WHAT TO DO:
How many separate lines of the data contain "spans"? Give the count and nothing else.

INPUT RECORDS:
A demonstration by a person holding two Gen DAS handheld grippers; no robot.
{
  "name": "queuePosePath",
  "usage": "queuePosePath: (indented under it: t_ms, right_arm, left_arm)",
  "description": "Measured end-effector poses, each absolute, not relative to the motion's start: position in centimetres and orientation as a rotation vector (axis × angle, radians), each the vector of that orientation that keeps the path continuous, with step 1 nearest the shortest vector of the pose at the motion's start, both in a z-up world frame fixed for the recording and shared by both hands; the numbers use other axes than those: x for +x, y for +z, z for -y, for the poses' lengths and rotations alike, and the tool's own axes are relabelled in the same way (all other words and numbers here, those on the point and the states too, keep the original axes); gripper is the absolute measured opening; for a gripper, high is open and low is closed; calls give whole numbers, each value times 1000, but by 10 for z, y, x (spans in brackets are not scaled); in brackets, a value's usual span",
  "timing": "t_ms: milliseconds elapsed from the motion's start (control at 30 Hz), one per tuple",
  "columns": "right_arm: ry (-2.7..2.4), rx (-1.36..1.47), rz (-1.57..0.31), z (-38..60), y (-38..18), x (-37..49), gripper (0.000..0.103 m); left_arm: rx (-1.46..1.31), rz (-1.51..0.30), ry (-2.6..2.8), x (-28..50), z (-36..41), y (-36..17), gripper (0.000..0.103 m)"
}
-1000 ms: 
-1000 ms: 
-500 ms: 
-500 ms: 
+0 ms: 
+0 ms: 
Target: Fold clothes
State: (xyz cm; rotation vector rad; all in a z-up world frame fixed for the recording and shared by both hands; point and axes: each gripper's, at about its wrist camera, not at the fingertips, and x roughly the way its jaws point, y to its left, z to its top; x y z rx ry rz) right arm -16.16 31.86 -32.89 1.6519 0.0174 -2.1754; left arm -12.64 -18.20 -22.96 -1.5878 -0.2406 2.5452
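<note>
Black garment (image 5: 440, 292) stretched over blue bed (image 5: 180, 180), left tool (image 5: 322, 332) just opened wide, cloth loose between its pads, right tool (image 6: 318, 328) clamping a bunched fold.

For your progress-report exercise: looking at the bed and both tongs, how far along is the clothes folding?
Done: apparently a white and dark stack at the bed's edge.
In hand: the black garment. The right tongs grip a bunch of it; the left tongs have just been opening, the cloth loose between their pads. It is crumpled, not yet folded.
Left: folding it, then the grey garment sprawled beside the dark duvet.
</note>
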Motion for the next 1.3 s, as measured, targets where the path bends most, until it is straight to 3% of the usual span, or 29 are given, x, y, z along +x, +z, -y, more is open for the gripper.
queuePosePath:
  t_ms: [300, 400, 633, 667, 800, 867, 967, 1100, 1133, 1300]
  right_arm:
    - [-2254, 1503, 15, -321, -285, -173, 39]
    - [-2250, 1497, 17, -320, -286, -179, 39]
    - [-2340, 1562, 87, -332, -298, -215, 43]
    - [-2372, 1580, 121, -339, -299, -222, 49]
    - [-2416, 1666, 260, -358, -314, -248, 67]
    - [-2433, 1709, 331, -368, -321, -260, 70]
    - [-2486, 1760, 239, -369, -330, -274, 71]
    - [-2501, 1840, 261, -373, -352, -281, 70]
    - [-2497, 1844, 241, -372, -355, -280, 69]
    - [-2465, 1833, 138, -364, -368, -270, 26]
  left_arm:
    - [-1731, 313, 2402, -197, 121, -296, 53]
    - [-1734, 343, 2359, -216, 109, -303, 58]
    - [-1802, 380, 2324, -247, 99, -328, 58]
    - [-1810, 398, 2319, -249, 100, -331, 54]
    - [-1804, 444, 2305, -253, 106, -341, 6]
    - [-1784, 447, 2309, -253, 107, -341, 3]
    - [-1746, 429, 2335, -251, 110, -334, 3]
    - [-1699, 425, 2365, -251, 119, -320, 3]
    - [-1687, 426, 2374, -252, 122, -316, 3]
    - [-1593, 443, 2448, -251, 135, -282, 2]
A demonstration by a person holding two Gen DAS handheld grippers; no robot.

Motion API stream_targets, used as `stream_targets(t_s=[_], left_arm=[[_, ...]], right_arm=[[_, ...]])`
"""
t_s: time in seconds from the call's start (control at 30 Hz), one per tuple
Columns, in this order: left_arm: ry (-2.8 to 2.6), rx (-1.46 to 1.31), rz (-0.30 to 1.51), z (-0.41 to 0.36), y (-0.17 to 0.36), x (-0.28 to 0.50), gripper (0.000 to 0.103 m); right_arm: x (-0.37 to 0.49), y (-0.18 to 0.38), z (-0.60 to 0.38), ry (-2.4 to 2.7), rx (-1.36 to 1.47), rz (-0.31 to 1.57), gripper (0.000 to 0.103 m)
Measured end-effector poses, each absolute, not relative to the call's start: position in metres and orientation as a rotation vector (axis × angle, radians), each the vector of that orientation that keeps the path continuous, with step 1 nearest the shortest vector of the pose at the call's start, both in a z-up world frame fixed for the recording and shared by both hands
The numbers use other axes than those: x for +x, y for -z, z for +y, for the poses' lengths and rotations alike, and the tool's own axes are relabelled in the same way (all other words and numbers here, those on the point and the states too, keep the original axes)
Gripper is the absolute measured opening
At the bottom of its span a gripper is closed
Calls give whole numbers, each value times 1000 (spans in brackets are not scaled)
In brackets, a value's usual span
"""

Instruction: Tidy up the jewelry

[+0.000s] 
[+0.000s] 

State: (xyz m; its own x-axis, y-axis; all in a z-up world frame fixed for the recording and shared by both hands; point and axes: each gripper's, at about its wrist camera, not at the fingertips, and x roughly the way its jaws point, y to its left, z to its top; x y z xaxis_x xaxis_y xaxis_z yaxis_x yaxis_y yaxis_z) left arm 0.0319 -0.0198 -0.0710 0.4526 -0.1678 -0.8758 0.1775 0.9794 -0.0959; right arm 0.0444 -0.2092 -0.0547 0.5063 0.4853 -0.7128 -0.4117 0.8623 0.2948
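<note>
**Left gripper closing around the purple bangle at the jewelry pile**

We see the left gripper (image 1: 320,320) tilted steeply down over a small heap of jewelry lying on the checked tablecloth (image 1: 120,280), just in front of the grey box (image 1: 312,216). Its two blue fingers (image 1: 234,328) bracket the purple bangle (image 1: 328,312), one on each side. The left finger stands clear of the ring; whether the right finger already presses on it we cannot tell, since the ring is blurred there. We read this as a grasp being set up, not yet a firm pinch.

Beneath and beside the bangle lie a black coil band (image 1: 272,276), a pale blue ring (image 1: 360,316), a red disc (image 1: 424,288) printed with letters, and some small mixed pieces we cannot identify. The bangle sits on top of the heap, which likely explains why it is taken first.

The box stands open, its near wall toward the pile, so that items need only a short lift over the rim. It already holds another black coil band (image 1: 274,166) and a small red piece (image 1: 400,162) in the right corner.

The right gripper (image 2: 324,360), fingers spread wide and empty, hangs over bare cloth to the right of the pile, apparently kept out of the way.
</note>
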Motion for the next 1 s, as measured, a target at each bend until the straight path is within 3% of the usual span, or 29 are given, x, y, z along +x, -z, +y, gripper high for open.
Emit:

ANSWER TO THIS EXERCISE:
2